The Times article reports on Chua’s current backpedaling campaign (hence the title, “Amy Chua—Retreat of the Tiger Mother”), during which she has tried to make herself out to be more human and less monster-ly than her WSJ piece and its descriptions of forced piano playing, threats, and other troubling behaviors suggested. “Take any teenage household, tell me there is not yelling and conflict,” she says several days after her essay’s publication. But wasn’t the whole point of her article to shock us into facing all of these possibilities about parenting that we’ve all been too chickenshit to consider, and to show us how parenting’s really done? Now she wants to take some of it back. (Maybe it’s because of the yelling going on in her world—or at least her inbox. She’s reportedly gotten death threats and tons of emails, in addition to the 5,000-plus comments people left on her essay.)
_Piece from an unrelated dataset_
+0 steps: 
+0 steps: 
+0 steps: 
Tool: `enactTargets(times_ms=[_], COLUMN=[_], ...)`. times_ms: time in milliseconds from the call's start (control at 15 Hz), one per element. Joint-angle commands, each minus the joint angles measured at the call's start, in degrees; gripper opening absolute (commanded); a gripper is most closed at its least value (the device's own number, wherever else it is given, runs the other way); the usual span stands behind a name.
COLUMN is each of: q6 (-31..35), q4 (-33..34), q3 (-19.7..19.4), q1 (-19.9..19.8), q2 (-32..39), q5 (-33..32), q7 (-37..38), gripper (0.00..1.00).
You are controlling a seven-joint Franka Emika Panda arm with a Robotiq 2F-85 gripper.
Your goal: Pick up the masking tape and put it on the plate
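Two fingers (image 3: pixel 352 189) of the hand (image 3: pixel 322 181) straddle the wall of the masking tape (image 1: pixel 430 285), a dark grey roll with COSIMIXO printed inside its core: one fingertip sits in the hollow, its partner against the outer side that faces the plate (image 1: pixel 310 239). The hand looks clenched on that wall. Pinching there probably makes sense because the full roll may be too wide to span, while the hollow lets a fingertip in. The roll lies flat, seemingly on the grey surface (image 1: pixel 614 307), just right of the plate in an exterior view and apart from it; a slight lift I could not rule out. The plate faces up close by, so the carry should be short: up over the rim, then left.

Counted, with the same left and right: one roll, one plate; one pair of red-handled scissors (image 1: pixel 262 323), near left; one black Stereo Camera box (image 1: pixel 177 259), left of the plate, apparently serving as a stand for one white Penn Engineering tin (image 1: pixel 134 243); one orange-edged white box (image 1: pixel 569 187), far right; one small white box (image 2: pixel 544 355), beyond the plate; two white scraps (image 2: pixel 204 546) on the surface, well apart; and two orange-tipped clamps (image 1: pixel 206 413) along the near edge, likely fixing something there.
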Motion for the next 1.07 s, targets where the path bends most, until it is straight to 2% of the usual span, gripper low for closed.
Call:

Chua does say that the WSJ piece doesn’t accurately reflect the contents of her book, Battle Hymn of the Tiger Mother—which, she points out, ends with her realizing that her overblown parenting is damaging her relationship with her daughter. If elements of the WSJ article don’t match up in tone, and it’s not her fault, then obviously she’s been done a disservice. But damn—it’s just really hard to get over that article, and its sense of certainty that YES, this is how you go about raising your mini-me—and if people cry about it at dinner parties, or object, that’s their problem. To go from that to this “but that isn’t the real me” argument is kind of bullshit.

But hey, keeping the conversation going will only sell more books.